Apple has issued a security update to fix two zero-day vulnerabilities, one of which has been exploited by NSO Group to deliver Pegasus spyware.
CVE-2021-30858 is a WebKit use after free vulnerability that can be exploited via a specially crafted web page to run commands on a vulnerable iPhone or Mac when the webpage is visited. The flaw was reported anonymously to Apple, which warned that the vulnerability may have been exploited in the wild.
The second vulnerability is a CoreGraphics integer overflow flaw that was identified by security researchers at Citizen Lab. The flaw, tracked as CVE-2021-30860, has been exploited using a zero-click zero-day iMessage exploit named FORCEDENTRY. The exploit has been used to bypass the new iOS BlastDoor sandboxing security feature to deliver Pegasus spyware. Several Bahraini activists have had Pegasus installed on their iPhone using the exploit.
Citizen Lab has advised all users of Apple devices, including iPhones, iPads, Macs, and Apple Watches to apply the security updates immediately and said the vulnerability affects “all iPhones with iOS versions prior to 14.8; all Mac computers with operating system versions prior to OSX Big Sur 11.6, Security Update 2021-005 Catalina; and all Apple Watches prior to watchOS 7.6.2.”
Apple said the vulnerabilities can be exploited using specially crafted documents, such as malicious PDF files, which will run commands when opened on vulnerable devices.
Citizen Lab said it observed NSO Group using the ForcedEntry exploit in February 2021 and said the exploit was successfully used to deliver spyware in August on the latest iOS versions – 14.4 & 14.6. The researchers identified a forensic artifact named CascadeFail, which tied the exploit to the Israeli spyware maker. CascadeFail is a flaw where evidence of compromise is incompletely deleted. Citizen Lab said, “an entry from the file’s ZPROCESS table is deleted, but not entries in the ZLIVEUSAGE table that refer to the deleted ZPROCESS entry.” Other evidence was also found that also suggests NSO Group is using the exploit.

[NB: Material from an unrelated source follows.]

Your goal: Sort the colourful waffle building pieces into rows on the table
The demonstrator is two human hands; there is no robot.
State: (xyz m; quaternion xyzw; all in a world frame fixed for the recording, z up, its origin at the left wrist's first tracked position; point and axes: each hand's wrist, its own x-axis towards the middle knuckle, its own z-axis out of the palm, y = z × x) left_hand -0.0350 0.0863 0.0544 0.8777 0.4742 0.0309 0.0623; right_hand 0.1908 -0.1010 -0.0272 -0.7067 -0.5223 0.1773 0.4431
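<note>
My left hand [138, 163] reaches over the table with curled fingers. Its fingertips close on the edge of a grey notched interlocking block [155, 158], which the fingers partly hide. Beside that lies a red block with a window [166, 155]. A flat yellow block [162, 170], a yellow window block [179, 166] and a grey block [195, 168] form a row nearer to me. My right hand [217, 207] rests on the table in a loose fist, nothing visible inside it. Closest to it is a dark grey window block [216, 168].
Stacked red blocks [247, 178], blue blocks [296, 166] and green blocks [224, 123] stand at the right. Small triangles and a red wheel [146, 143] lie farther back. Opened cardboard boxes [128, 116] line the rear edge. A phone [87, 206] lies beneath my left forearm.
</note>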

Pegasus spyware can turn on the camera to record video footage and the microphone to record audio. Text messages, emails, and calls can also be recorded, even when encrypted messaging apps are used. NSO Group maintains it only sells its spyware to intelligence communities, and only those that have been thoroughly vetted to make sure they are not committing human rights violations. The spyware is usually delivered via a malicious hyperlink that is sent to individual targets, with the messages tailored to those individuals to increase the probability of the link being clicked. However, the use of zero-click exploits makes delivery far easier and allows the malware to be delivered silently without the user being aware that their device has been infected. In one case, a victim was discovered to have had the spyware installed for six months before it was detected.